* [ASSIGNMENT]
Give back exactly the lines of the material below that start at the line containing "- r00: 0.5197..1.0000" and end at the line containing "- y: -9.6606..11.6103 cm", and no others.

* [EXCERPTED RECORDS]
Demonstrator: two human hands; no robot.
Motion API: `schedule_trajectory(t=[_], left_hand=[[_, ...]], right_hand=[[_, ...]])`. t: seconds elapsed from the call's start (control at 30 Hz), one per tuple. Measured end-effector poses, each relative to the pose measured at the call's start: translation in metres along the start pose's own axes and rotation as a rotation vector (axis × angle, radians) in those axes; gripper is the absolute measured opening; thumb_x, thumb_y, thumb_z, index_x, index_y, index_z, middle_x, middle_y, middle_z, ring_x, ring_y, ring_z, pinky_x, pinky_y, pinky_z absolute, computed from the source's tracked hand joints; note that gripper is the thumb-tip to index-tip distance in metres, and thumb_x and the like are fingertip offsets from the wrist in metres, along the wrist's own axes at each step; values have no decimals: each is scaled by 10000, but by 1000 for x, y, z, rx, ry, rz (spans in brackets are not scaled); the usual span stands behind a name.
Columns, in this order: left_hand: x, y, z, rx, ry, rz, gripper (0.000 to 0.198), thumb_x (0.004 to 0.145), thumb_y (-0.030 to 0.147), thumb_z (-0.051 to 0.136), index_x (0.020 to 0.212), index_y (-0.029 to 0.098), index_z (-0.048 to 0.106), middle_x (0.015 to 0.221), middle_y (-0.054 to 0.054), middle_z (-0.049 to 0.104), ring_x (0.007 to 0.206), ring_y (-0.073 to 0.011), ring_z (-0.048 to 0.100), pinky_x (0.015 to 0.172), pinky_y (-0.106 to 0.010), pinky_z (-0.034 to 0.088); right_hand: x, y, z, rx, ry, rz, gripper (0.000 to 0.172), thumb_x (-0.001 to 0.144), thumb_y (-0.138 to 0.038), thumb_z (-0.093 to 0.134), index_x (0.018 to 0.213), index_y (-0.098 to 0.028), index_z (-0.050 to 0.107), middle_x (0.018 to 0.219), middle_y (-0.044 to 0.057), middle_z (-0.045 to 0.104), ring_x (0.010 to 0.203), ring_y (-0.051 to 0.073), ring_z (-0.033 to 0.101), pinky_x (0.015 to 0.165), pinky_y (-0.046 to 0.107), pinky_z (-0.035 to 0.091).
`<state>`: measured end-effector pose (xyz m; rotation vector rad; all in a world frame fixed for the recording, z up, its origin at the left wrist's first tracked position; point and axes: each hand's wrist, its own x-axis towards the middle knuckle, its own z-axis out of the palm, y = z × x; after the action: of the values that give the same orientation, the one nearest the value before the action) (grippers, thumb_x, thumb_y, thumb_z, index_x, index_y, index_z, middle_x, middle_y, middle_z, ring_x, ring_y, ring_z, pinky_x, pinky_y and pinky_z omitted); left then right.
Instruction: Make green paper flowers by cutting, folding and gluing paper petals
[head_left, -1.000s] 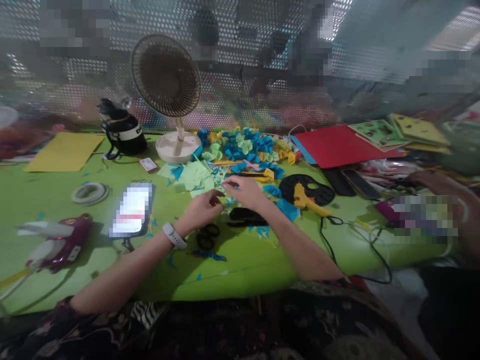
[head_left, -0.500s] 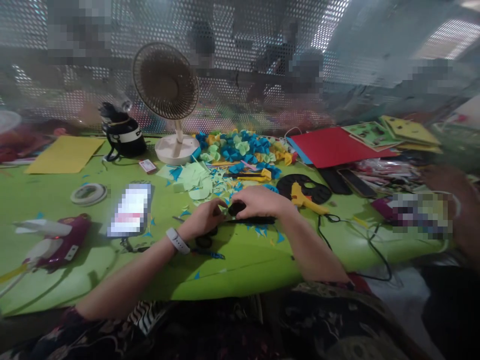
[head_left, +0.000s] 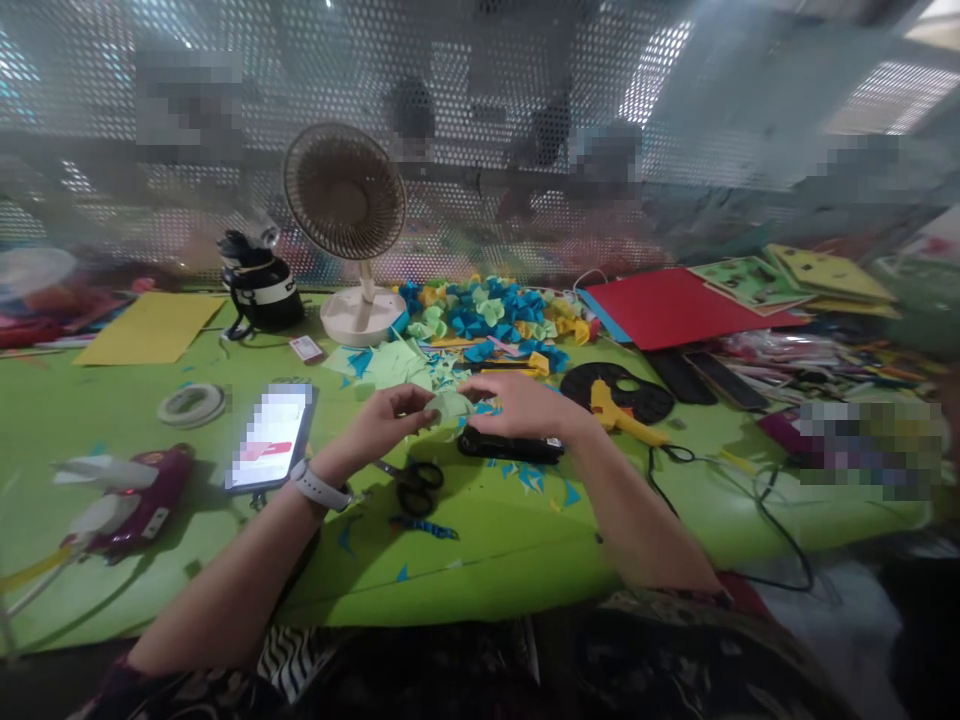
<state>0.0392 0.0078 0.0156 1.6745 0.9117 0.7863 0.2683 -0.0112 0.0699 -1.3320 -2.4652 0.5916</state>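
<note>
A small light green paper piece (head_left: 452, 405) is held between my two hands above the table. My left hand (head_left: 390, 420), with a white band at its wrist, pinches the paper's left edge. At the right edge, the fingers of my right hand (head_left: 514, 405) are curled around it. Just below my right hand lies a black stapler (head_left: 511, 446) on the green tabletop. Black-handled scissors (head_left: 416, 485) rest below my left hand, their blades pointing left. Near them is a small blue and black item (head_left: 424, 528) that I cannot make out.
Light green paper cutouts (head_left: 394, 365) and blue, yellow and green paper flowers (head_left: 487, 310) are heaped beyond my hands. A fan (head_left: 360, 318) stands behind. A phone (head_left: 274, 435) and tape roll (head_left: 191, 404) lie left; a yellow glue gun (head_left: 619, 415) and red sheet (head_left: 694, 305) right.
My right hand has let go of the black stapler, which now lies flat below it. The light green paper has come into view between my hands. The scissors show more fully.
</note>
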Motion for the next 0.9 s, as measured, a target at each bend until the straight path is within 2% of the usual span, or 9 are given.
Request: schedule_trajectory(t=[0.1, 0.23, 0.37, 0.47, 0.9], left_hand=[[-2, 4, 1, -48, 32, 16, 318, 765, 397, 696, 947, 138, 657, 837, -49, 697, 690, -123, 605, 676, -282, 506], [-4, 7, 1, -145, 77, 4, 333, 736, 443, 733, 883, 152, 663, 839, -40, 701, 708, -128, 628, 659, -273, 537], [-4, 9, 4, -316, 107, -79, 418, 695, 477, 767, 936, 163, 634, 809, -31, 703, 736, -163, 677, 593, -258, 554], [-4, 10, 7, -358, 140, -98, 458, 670, 460, 793, 982, 162, 640, 778, -15, 697, 701, -151, 673, 584, -250, 556], [-3, 7, 9, -365, 190, -1, 451, 684, 431, 792, 1013, 154, 657, 713, 1, 681, 671, -131, 654, 598, -238, 561]], right_hand=[[1, -2, 2, 196, 133, -11, 324, 782, -191, 585, 1099, -146, 640, 1006, 82, 708, 859, 183, 649, 790, 302, 486], [4, -2, 9, 367, 174, 10, 170, 804, -221, 577, 928, -147, 667, 823, 46, 695, 735, 154, 632, 709, 287, 494], [6, -3, 16, 487, 166, 14, 185, 783, -224, 614, 951, -156, 655, 791, 22, 684, 722, 140, 627, 699, 272, 485], [6, -5, 17, 566, 148, 28, 235, 775, -243, 629, 992, -154, 644, 792, 23, 681, 724, 142, 629, 696, 275, 481], [11, 0, 27, 693, 92, 61, 291, 750, -314, 672, 988, -165, 595, 773, 10, 666, 697, 143, 626, 674, 276, 471]])
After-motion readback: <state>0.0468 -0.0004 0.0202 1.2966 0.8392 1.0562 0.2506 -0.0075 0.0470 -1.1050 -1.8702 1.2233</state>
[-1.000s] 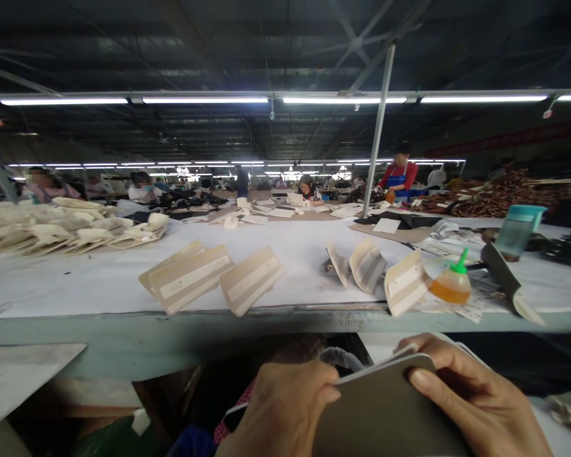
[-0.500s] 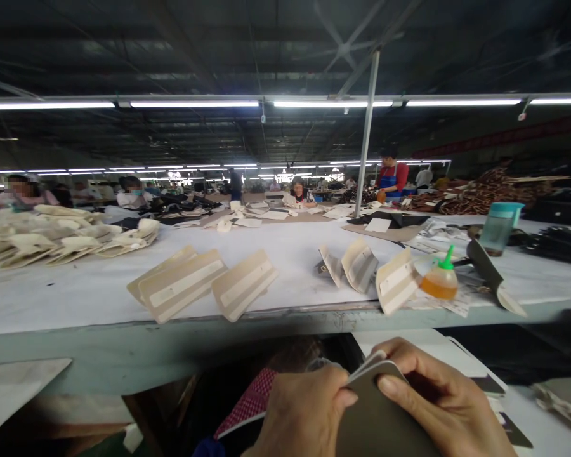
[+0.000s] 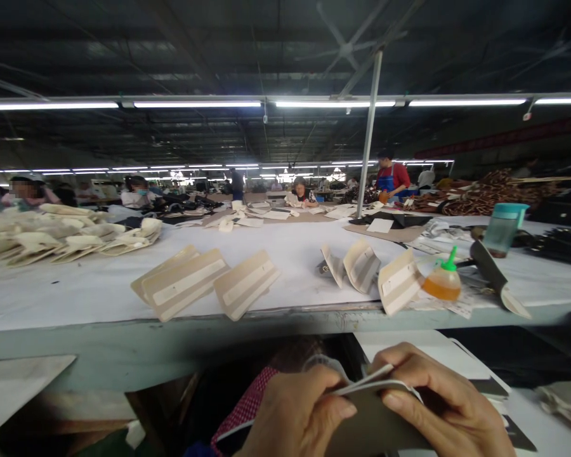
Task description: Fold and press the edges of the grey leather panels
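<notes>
Low in front of me, a grey-brown flat panel (image 3: 374, 422) with pale edges is pinched between both hands. My left hand (image 3: 297, 412) grips its left edge, thumb on the near face. On the right side, my right hand (image 3: 438, 400) holds the top edge, its thumb pressed on the near face and its fingers behind. Two pale layers show at the top edge, slightly apart. The panel's lower part runs out of the picture. Beyond my hands, beige panels with pale strips (image 3: 247, 282) lie at the table's front edge, and curved ones (image 3: 400, 279) stand farther right.
A squeeze bottle of amber liquid with a green nozzle (image 3: 443, 282) stands on the white-topped table (image 3: 99, 292). Behind it is a teal-lidded cup (image 3: 504, 228). Stacked cream pieces (image 3: 61, 235) fill the far left. White sheets (image 3: 423, 346) lie below, at right. Several people work farther back.
The panel's top edge has tilted and come down a little, showing more of its pale layers. My right hand has shifted slightly along it; both hands keep their hold.
</notes>
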Demonstrator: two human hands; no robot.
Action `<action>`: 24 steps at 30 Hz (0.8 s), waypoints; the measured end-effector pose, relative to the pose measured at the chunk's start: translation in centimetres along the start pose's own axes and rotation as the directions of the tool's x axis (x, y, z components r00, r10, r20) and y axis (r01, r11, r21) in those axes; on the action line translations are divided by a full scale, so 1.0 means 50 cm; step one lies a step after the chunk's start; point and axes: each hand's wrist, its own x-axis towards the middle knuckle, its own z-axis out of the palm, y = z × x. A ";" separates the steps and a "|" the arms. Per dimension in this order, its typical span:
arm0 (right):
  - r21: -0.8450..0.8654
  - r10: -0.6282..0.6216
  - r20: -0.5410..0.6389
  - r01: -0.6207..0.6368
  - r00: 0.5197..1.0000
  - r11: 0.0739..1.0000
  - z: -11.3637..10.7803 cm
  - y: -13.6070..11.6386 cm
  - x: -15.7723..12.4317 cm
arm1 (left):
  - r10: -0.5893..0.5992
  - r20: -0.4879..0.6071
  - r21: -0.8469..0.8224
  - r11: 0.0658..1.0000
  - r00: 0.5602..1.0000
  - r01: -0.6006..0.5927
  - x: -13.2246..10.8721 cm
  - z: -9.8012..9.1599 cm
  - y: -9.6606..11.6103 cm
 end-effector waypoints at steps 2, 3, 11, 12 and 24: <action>0.036 0.012 -0.046 -0.010 0.999 0.999 0.007 -0.003 -0.001 | 0.035 -0.024 0.002 0.999 0.999 -0.035 -0.006 -0.005 0.000; 0.047 0.016 -0.057 -0.013 0.998 0.999 0.009 -0.004 -0.002 | 0.054 -0.033 0.001 0.999 0.998 -0.054 -0.008 -0.005 0.001; 0.058 -0.016 -0.096 0.021 0.995 0.998 0.017 -0.001 -0.006 | 0.071 -0.100 -0.061 0.995 0.992 -0.077 -0.005 0.009 -0.013; 0.058 -0.018 -0.089 0.023 0.996 0.998 0.018 0.002 -0.006 | 0.070 -0.097 -0.073 0.994 0.993 -0.077 -0.004 0.009 -0.014; -0.149 -0.129 0.217 0.163 0.968 0.975 -0.006 0.038 -0.010 | -0.058 -0.042 -0.079 0.995 0.997 0.054 0.003 0.024 -0.003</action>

* [EXERCISE RESPONSE]
  - r00: 0.5197..1.0000
  - r11: 0.0739..1.0000
  - z: -11.3637..10.7803 cm
  - y: -13.6070..11.6386 cm
  - x: -15.7723..12.4317 cm
arm1 (left):
  - r10: -0.5893..0.5992
  - r20: -0.4879..0.6071
  - r21: -0.8469..0.8224
  - r11: 0.0658..1.0000
  - r00: 0.5602..1.0000
  - r01: -0.6006..0.5927
  - x: -13.2246..10.8721 cm
  - z: -9.8012..9.1599 cm
  - y: -9.6606..11.6103 cm

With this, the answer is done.